-------- DATA FOR THIS TASK

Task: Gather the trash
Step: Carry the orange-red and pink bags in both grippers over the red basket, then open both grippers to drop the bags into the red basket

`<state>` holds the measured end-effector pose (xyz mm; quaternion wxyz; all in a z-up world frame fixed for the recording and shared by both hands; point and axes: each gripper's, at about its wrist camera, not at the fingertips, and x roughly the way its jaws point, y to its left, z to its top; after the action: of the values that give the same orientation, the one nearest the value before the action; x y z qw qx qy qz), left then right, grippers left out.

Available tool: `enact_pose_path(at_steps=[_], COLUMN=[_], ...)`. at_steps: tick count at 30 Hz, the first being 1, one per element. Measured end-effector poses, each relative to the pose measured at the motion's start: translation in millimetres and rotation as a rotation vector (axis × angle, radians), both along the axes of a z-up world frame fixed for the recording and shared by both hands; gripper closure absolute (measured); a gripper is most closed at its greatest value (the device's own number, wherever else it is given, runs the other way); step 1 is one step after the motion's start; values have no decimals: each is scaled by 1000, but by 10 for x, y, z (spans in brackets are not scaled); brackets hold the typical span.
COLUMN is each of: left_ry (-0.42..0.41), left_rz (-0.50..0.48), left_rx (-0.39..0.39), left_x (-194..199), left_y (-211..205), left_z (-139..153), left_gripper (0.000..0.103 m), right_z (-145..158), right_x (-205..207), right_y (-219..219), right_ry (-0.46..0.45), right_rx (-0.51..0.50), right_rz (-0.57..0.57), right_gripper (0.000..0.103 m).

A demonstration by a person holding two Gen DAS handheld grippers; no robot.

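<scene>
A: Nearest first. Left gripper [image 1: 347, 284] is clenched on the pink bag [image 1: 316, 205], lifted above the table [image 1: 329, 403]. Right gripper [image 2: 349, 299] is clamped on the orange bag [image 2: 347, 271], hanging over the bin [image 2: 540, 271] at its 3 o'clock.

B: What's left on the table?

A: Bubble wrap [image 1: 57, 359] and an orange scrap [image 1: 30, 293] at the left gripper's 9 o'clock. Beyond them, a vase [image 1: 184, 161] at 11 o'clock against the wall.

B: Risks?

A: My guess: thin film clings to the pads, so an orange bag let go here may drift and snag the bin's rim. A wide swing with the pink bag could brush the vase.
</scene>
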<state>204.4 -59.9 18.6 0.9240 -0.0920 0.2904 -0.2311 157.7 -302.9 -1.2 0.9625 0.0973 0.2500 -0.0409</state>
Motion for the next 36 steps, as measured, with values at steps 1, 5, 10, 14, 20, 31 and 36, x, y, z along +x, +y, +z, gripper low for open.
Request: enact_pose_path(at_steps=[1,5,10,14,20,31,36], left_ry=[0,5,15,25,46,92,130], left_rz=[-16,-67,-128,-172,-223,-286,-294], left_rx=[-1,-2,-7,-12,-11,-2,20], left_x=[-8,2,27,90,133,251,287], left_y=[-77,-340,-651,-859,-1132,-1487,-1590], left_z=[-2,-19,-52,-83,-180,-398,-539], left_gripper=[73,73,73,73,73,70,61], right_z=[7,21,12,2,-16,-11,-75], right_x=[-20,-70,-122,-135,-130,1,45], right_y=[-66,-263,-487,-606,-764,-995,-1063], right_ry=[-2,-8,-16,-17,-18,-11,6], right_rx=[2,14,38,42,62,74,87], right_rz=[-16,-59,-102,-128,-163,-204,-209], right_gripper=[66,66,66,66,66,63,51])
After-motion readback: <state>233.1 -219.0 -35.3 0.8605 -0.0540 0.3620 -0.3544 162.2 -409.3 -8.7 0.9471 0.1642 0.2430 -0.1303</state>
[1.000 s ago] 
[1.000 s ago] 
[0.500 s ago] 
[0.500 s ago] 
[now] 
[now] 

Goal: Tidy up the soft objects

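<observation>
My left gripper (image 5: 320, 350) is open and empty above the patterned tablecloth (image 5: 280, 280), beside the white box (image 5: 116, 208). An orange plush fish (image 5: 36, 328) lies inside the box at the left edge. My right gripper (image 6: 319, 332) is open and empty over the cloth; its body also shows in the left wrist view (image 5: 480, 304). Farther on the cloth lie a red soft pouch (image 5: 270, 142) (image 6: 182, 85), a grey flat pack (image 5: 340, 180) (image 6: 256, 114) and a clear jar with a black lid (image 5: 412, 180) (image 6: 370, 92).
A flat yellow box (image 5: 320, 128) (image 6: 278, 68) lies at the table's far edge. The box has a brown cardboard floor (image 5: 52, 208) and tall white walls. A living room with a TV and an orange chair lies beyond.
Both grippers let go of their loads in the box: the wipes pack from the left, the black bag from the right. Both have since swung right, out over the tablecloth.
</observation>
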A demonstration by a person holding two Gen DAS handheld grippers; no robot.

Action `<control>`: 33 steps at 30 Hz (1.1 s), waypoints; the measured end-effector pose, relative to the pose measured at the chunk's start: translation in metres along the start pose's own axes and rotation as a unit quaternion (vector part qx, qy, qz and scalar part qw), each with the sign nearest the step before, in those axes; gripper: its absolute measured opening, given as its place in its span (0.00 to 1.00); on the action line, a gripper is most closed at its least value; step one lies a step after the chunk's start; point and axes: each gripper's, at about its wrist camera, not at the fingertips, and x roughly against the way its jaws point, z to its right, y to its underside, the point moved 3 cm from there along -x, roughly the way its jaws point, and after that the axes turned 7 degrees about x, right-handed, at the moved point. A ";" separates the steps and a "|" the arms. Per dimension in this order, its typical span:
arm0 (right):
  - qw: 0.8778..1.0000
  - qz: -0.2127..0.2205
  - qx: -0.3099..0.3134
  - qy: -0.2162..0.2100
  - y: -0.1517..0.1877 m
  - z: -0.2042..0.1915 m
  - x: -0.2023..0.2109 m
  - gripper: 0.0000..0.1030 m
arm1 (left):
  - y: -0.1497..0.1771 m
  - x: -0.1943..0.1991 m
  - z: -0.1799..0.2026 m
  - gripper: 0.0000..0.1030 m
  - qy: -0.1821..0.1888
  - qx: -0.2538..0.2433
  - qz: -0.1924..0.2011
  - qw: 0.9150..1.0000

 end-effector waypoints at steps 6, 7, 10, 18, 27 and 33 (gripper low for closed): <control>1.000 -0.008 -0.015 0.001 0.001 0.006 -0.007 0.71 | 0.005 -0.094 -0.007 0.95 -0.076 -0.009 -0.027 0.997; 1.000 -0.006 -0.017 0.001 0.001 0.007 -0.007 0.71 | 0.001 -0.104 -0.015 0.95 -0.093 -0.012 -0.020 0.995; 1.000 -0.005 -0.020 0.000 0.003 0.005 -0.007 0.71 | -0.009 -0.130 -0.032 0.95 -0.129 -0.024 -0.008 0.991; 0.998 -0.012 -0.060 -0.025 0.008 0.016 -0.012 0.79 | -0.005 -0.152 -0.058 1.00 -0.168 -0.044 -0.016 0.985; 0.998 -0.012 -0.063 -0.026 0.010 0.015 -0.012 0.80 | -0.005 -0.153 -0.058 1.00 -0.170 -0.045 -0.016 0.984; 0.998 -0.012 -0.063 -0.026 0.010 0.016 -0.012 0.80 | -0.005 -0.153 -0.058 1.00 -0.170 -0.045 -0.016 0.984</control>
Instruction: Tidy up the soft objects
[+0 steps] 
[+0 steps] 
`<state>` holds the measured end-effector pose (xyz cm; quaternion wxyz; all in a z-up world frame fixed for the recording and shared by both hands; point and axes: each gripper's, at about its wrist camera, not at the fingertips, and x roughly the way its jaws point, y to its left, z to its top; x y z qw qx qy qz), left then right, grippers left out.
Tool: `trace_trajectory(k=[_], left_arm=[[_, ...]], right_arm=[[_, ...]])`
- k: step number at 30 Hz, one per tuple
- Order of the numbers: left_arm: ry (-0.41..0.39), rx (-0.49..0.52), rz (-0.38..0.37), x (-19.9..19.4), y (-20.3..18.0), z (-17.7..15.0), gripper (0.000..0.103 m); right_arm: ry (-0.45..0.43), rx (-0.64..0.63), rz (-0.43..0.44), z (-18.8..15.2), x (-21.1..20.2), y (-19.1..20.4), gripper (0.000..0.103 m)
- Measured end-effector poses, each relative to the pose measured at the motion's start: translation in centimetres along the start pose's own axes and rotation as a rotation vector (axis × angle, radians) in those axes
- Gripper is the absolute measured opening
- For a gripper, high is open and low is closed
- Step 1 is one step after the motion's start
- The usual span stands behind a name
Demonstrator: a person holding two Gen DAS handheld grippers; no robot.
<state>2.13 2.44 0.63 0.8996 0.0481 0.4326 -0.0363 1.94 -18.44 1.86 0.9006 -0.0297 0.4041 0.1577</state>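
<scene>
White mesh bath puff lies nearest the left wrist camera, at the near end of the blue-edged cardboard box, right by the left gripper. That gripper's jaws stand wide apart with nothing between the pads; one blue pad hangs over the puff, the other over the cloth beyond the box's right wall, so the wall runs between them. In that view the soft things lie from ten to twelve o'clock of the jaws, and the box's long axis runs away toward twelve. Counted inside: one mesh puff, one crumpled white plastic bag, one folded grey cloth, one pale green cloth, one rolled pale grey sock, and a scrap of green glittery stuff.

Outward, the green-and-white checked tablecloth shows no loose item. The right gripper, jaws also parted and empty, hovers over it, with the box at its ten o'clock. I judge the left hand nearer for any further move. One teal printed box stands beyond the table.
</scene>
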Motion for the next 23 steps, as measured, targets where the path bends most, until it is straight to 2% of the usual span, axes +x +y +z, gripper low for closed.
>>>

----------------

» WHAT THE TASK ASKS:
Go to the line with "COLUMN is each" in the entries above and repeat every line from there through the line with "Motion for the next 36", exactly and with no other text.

» YOUR RESPONSE:
COLUMN is each of: left_ry (-0.42..0.41), left_rz (-0.50..0.48), left_rx (-0.39..0.39), left_x (-194..199), left_y (-211..205), left_z (-139..153), left_gripper (0.000..0.103 m), right_z (-145..158), right_x (-205..207), right_y (-219..219), right_ry (-0.46..0.45), right_rx (-0.51..0.50), right_rz (-0.57..0.57), right_gripper (0.000..0.103 m).

A demonstration by a person holding two Gen DAS handheld grippers; no robot.

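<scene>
A: Nearest first. Left gripper [image 1: 347, 284] is clenched on the pink bag [image 1: 316, 205], lifted above the table [image 1: 329, 403]. Right gripper [image 2: 349, 299] is clamped on the orange bag [image 2: 347, 271], hanging over the bin [image 2: 540, 271] at its 3 o'clock.

B: What's left on the table?

A: Bubble wrap [image 1: 57, 359] and an orange scrap [image 1: 30, 293] at the left gripper's 9 o'clock. Beyond them, a vase [image 1: 184, 161] at 11 o'clock against the wall.

B: Risks?

A: My guess: thin film clings to the pads, so an orange bag let go here may drift and snag the bin's rim. A wide swing with the pink bag could brush the vase.
</scene>
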<state>204.4 -59.9 18.6 0.9240 -0.0920 0.2904 -0.2311 157.7 -302.9 -1.2 0.9625 0.0973 0.2500 -0.0409</state>
Motion for the next 36 steps, as measured, with values at steps 1, 5, 10, 14, 20, 31 and 36, x, y, z along +x, +y, +z, gripper low for open.

Nothing else is required for this exercise.